Toplumdan gelen bir baskı da yok mu?

Son zamanlarda gençlerin başını çektiği baskının arttığını görüyoruz. Aslında aklı başında her insanın ‘bu gidişat doğru bir gidişat değil’ demesi gerekir ama bu işin esas motoru gençler. Avrupa da üzerine düşen görevi yapıyor. Ancak demin de söyledim, Avrupa’nın gaz emisyonundaki payı çok küçük.

ABD ve Çin’in payları nedir toplam gaz salınımında?

Çin şu anda açık farkla bir numara gaz emisyonunda, toplamın yüzde 27’si Çin’den geliyor. İkinci Amerika, üçüncü Hindistan. Bu üç ülkenin toplam emisyona katkısı yüzde 50’nin hayli üzerinde. Dünyada kömür tüketiminin yarısı Çin’de. Diğer yarısı da geri kalan ülkelerin toplamında. Çin güneşte, rüzgarda, hidroelektrikte önemli şeyler yapıyor ama o kadar büyük bir ülke ki üretilen elektriğin üçte ikisi hala kömürden geliyor.

Uluslararası finans kuruluşlarının da bu konudaki duyarlıklarında bir artış var gibi görünüyor, örneğin yeşil tahviller özendiriliyor, temiz enerji yatırımları özendiriliyor. Dünyanın en büyük finans kuruluşlarından BlackRock’un başkanı Larry Fink bu yönde açıklamalar yaptı Davos’ta. Bu girişimleri nasıl değerlendiriyorsunuz?

Ben sosyal tepkilerin önemli rolü olduğunu düşünüyorum bu davranışlarda. Çünkü çok ciddi hareketler başladı her yerde. New York’tan Londra’ya, Londra’dan Paris’e kadar bir sürü hareket başladı. Ayrıca şunu iyi görmek lazım. Gerçekten bir şeyler yapanlarla yapıyormuş gibi görünenler arasında bir fark var.

Bu ayrımı gösteren veriler var mı elinizde?

Bu akşam önemli bir yayın açıklayacağım.

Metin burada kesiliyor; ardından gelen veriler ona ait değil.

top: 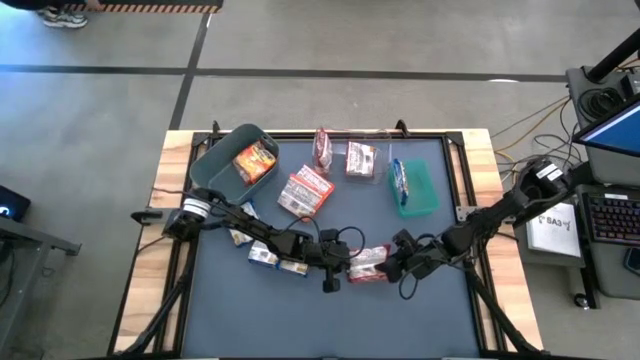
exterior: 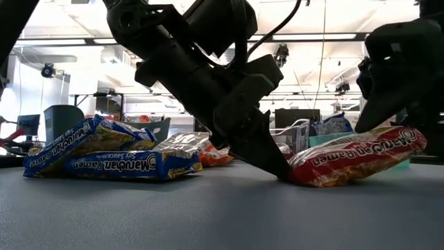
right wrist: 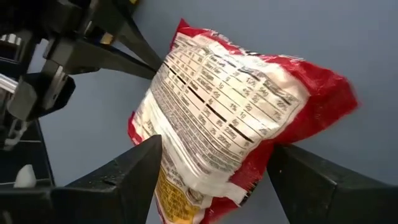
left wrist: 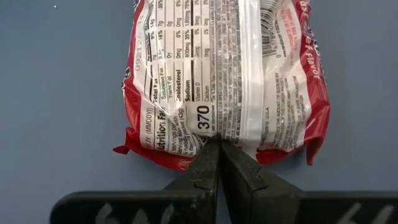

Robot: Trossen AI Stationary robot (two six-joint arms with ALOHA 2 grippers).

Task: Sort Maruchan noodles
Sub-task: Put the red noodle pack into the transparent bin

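Red packet [left wrist: 224,74] label-side up, left gripper [left wrist: 219,163] pinching edge, right gripper [right wrist: 211,180] straddling

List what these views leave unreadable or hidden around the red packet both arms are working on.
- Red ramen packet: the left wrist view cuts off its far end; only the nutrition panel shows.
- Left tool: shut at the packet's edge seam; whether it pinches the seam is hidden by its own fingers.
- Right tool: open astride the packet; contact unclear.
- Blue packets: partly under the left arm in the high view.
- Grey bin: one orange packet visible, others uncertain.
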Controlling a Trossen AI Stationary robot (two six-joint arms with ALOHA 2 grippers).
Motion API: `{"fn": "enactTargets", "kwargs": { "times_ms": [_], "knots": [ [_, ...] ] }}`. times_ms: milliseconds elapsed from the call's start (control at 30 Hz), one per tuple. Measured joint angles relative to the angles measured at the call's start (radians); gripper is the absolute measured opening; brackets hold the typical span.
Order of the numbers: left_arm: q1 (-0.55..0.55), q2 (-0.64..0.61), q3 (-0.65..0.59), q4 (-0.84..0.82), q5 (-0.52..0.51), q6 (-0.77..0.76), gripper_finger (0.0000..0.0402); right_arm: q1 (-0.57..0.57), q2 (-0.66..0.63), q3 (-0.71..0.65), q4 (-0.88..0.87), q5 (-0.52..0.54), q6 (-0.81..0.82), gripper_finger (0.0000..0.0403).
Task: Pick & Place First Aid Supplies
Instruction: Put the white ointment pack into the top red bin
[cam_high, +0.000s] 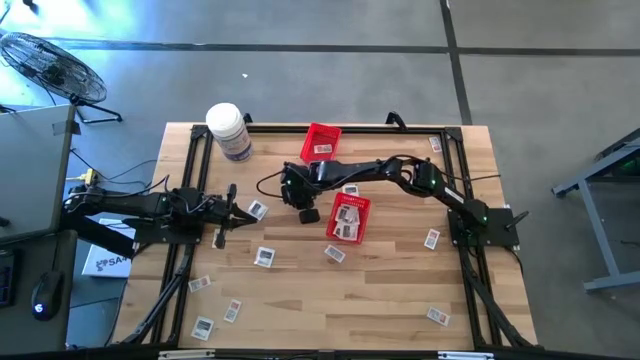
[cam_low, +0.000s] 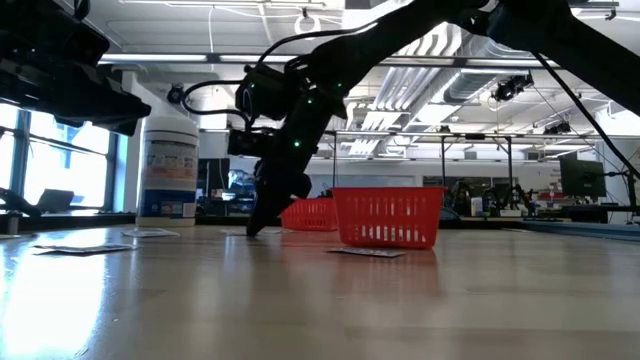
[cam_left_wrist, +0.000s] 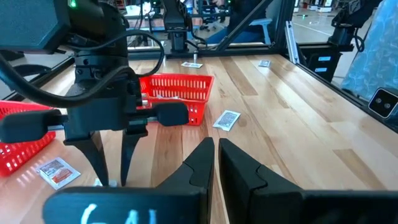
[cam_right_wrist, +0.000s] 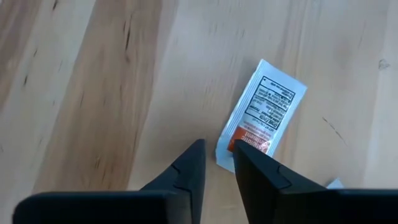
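- Right gripper (cam_high: 306, 212) reaches over the tabletop (cam_high: 380, 300) just beside the near red basket (cam_high: 349, 217), on the side toward the jar, pointing down; tips at the wood.
- Its jaws stand narrow with a small gap, nothing held; in the right wrist view one packet (cam_right_wrist: 262, 114) lies flat just past the tips (cam_right_wrist: 217, 163), its corner at the gap.
- Left gripper (cam_high: 222, 240) hangs low farther from the near red basket, on the same side; jaws almost closed, empty.
- Near red basket holds a few packets; second red basket (cam_high: 321, 142) sits beyond it with one packet inside.
- Other packets lie scattered: one (cam_high: 334, 253) just beside the near red basket, one (cam_high: 264, 257) near it, one (cam_high: 431, 239) on its other side, several (cam_high: 203, 326) well away at the tabletop's edge.
- White jar (cam_high: 228, 131) stands upright, well apart from the near red basket.
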Motion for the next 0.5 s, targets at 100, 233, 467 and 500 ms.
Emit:
{"fn": "enactTargets", "kwargs": {
  "times_ms": [100, 233, 467, 500],
  "knots": [
    [0.0, 0.0, 0.0, 0.0, 0.0, 0.0, 0.0021, -0.009, 0.0, 0.0, -0.007, -0.004, 0.018, 0.0073],
    [0.0, 0.0, 0.0, 0.0, 0.0, 0.0, 0.0021, -0.017, 0.0, 0.0, -0.014, -0.011, 0.027, 0.0065],
    [0.0, 0.0, 0.0, 0.0, 0.0, 0.0, 0.0021, -0.014, 0.001, -0.002, -0.027, 0.017, -0.008, 0.0036],
    [0.0, 0.0, 0.0, 0.0, 0.0, 0.0, 0.0021, -0.014, 0.001, -0.002, -0.028, 0.018, -0.009, 0.0029]
  ]
}}
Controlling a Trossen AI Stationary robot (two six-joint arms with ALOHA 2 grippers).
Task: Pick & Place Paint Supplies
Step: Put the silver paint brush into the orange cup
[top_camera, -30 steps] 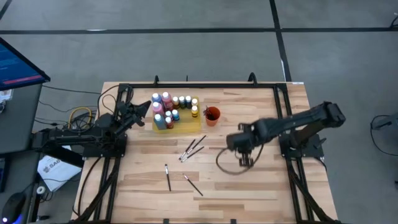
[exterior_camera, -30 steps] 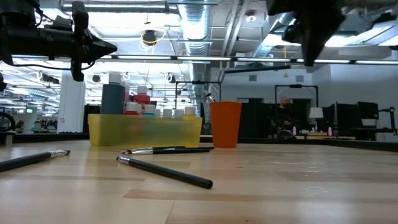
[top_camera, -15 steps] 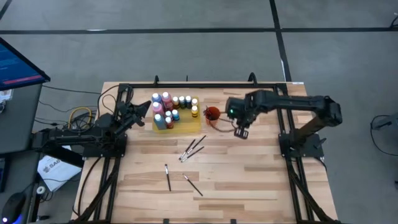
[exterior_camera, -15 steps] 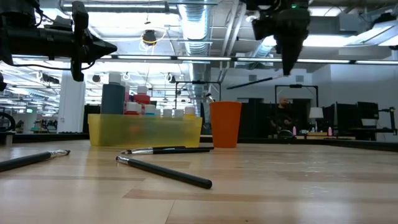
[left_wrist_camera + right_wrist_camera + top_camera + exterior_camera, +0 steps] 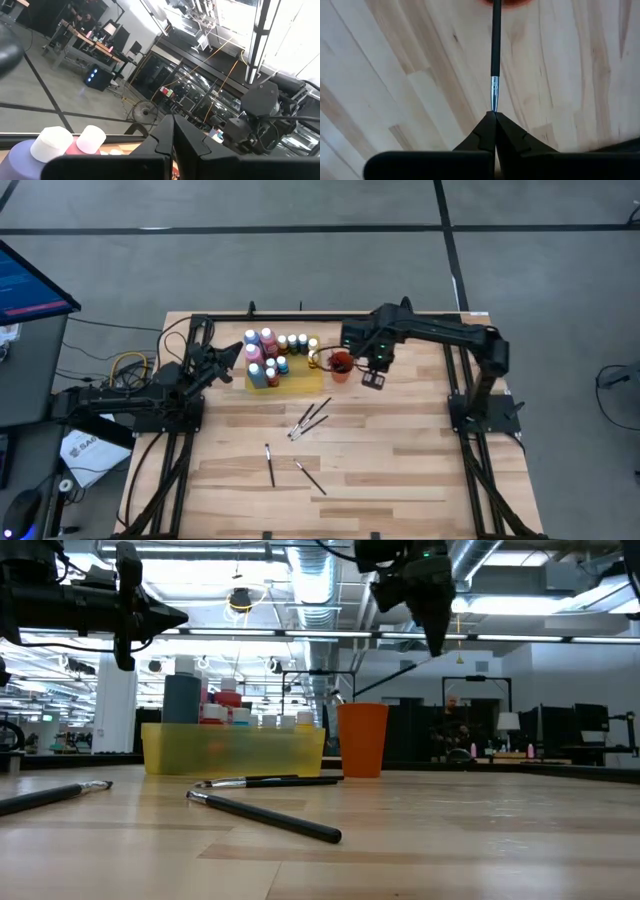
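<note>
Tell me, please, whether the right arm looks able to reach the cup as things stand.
Probably yes: the right tool, shut on a brush, hangs just beside the cup, with nothing between them.

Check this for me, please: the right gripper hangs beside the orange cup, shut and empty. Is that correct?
Not quite: it is not empty. The right wrist view shows the right gripper shut on a thin dark brush, pinched at its metal end. The rest stands: the gripper hangs beside the orange cup.
</note>
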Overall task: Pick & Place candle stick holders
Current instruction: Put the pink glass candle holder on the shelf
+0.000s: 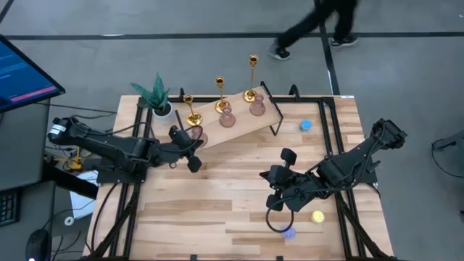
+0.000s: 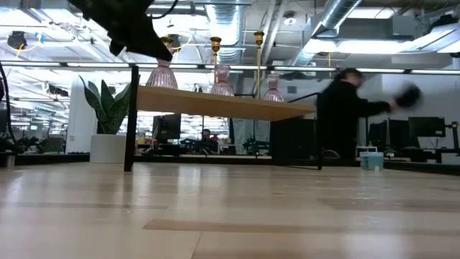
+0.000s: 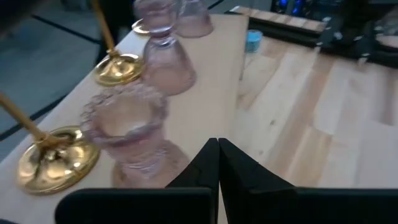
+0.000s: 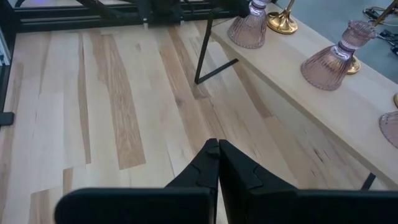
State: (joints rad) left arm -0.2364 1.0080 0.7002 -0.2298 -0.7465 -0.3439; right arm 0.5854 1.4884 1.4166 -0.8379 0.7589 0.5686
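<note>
Hovering with my left fingers point(image 3: 217, 163) pressed together and holding nothing, I hang just beside the near edge of the raised wooden shelf point(image 1: 243, 123), right by the nearest pink holder point(image 3: 132, 138). All six candle stick holders stand on that shelf: three gold candlesticks point(image 1: 220, 94) along its far edge, their round bases close to the drop, and three pink holders on the near side. One gold base point(image 3: 55, 158) sits just beside the nearest pink holder. A potted plant point(image 1: 158, 96) stands at the shelf's left end. My right fingers point(image 4: 217, 163) are also pressed together and empty, low over the open planks of the wooden surface point(image 1: 217, 210), well apart from the shelf. A small blue light point(image 1: 305, 125) and a yellow one point(image 1: 317, 216) lie toward the surface's right side. A person point(image 2: 348, 108) walks past beyond the far edge
</note>
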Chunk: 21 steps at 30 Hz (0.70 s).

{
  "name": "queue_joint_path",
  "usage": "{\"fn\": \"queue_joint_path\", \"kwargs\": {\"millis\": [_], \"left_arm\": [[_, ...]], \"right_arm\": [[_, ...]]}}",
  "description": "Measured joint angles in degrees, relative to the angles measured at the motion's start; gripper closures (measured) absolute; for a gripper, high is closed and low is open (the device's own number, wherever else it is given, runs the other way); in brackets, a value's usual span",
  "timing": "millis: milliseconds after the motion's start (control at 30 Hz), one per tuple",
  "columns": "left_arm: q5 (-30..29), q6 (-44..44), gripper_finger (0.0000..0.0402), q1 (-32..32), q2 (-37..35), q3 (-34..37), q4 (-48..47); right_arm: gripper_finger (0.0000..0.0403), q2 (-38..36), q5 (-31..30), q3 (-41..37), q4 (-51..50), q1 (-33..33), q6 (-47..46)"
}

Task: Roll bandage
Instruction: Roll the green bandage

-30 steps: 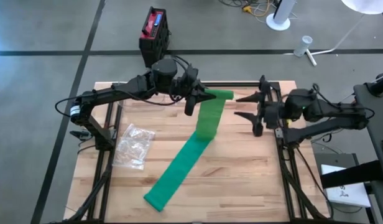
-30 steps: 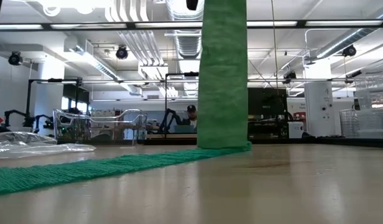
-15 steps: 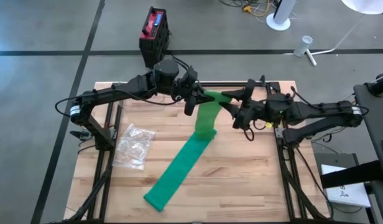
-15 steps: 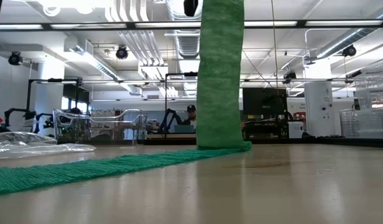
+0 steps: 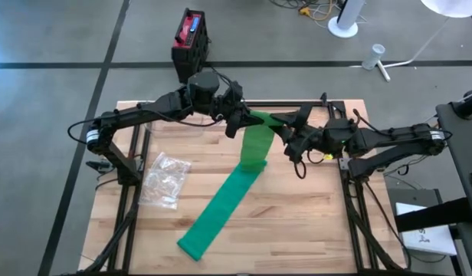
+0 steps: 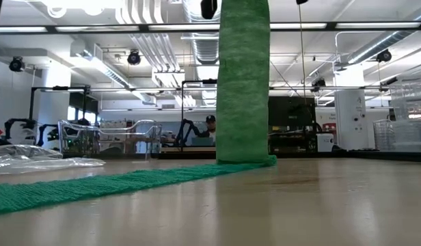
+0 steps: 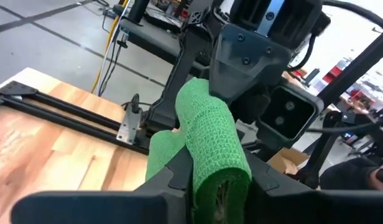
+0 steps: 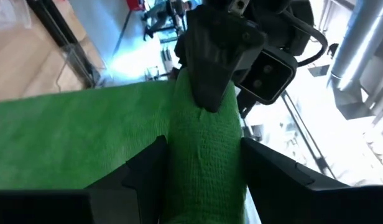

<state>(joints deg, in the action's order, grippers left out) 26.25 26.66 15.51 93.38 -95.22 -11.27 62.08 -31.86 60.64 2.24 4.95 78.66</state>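
A green bandage (image 5: pixel 221 207) is spread over the wooden table (image 5: pixel 297 222); its free end is seen at the table's near edge, and from there the strip runs flat toward the far side. Just left of that flat stretch, a crumpled clear plastic wrapper (image 5: pixel 165 180) lies on the table. Farther along, the strip is lifted off the table and hangs upright, as the low view shows (image 6: pixel 242 82). Above the table's far part, the rolled end (image 7: pixel 213 149) is pinched endwise by the left gripper (image 5: pixel 237 116), whose fingers are nearly closed on it. From the other side, the right gripper (image 5: pixel 286 132) is set about the same roll, its fingers (image 8: pixel 275 171) standing on either side of it; whether they press on it cannot be told. Beyond the table's far edge, a red and black case (image 5: pixel 190 34) stands on the floor.
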Motion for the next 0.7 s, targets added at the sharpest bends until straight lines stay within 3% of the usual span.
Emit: {"fn": "queue_joint_path", "kwargs": {"millis": [200, 467, 600, 700], "left_arm": [[0.9, 0.0, 0.0339, 0.0, -0.1, 0.0, 1.6], [1.3, -1.0, 0.0311, 0.0, -0.1, 0.0, 2.1], [1.4, -9.3, 0.0281, 0.0, -0.3, 0.0, 1.8], [1.0, -18.8, 0.0247, 0.0, -1.4, 0.0, 0.1]], "right_arm": [[0.0224, 1.9, -3.1, 0.0, 4.1, 0.0, 0.7], [0.0316, 2.3, -4.3, 0.1, 4.6, 0.6, 0.6], [0.0353, 1.8, -4.3, 0.1, 4.4, 1.2, -3.0], [0.036, 1.3, -4.1, 0.1, 4.3, 1.6, -7.9]]}}
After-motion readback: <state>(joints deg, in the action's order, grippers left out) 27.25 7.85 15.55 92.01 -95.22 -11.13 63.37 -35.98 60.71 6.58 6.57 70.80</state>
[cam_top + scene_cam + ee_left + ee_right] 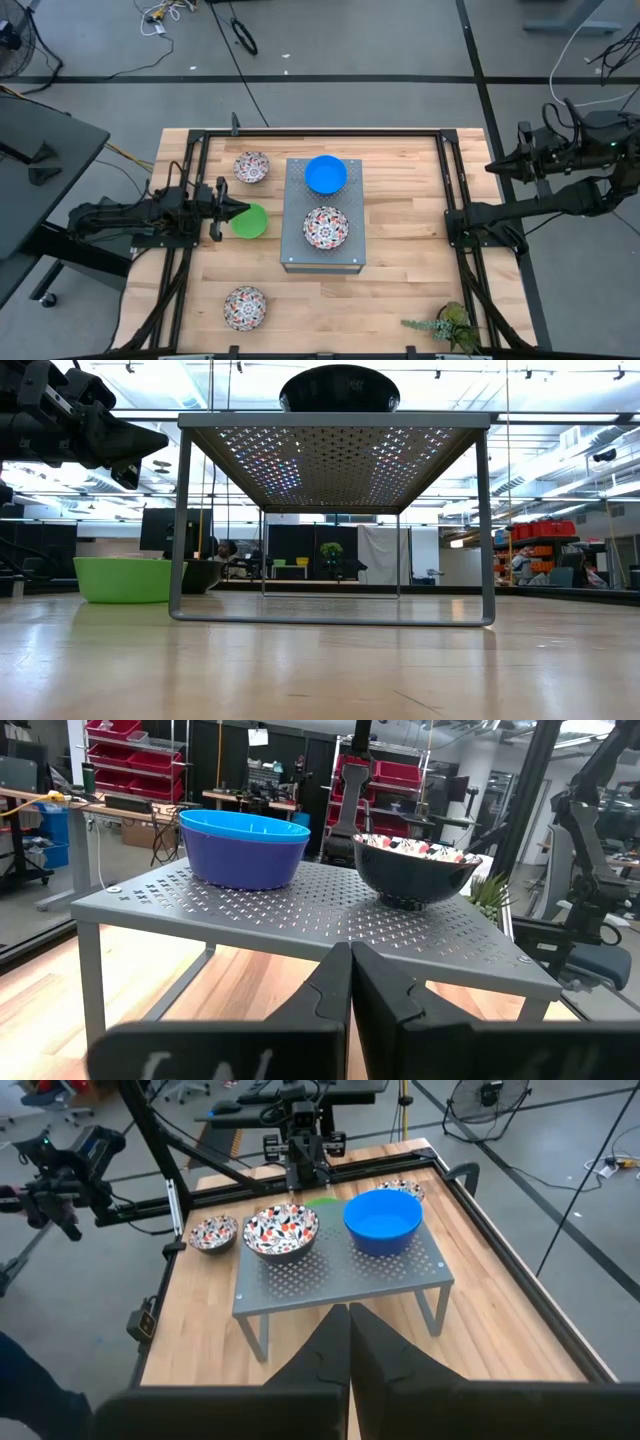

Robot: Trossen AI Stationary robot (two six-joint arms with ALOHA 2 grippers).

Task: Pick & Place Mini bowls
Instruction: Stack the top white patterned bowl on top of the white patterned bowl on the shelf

Dünyadaki petrol ve doğalgaz şirketleri şunları diyor. Biz de yararlı yatırım yapıyoruz. Reklamlarına baktığınız zaman güneş yapıyoruz, rüzgar yapıyoruz diyorlar… Biz bunların geçen sene yaptıkları toplam yatırım içerisinde temiz enerjiye yaptıkları yatırımın payına baktık, toplam yatırım portföyünün yüzde 1,1’i olduğunu gördük.

Peki bundan sonra ne olacak? İklim değişikliğinin önlenmesi konusunda umutlu olabilir miyiz?

2020’nin Kasım ayında Glasgow’da, Paris’te belirlenen hedeflerin gözden geçirileceği çok önemli bir BM İklim Zirvesi daha yapılacak. Sorunuza cevap vermek için bu toplantının nasıl sonuçlanacağını görmemiz lazım.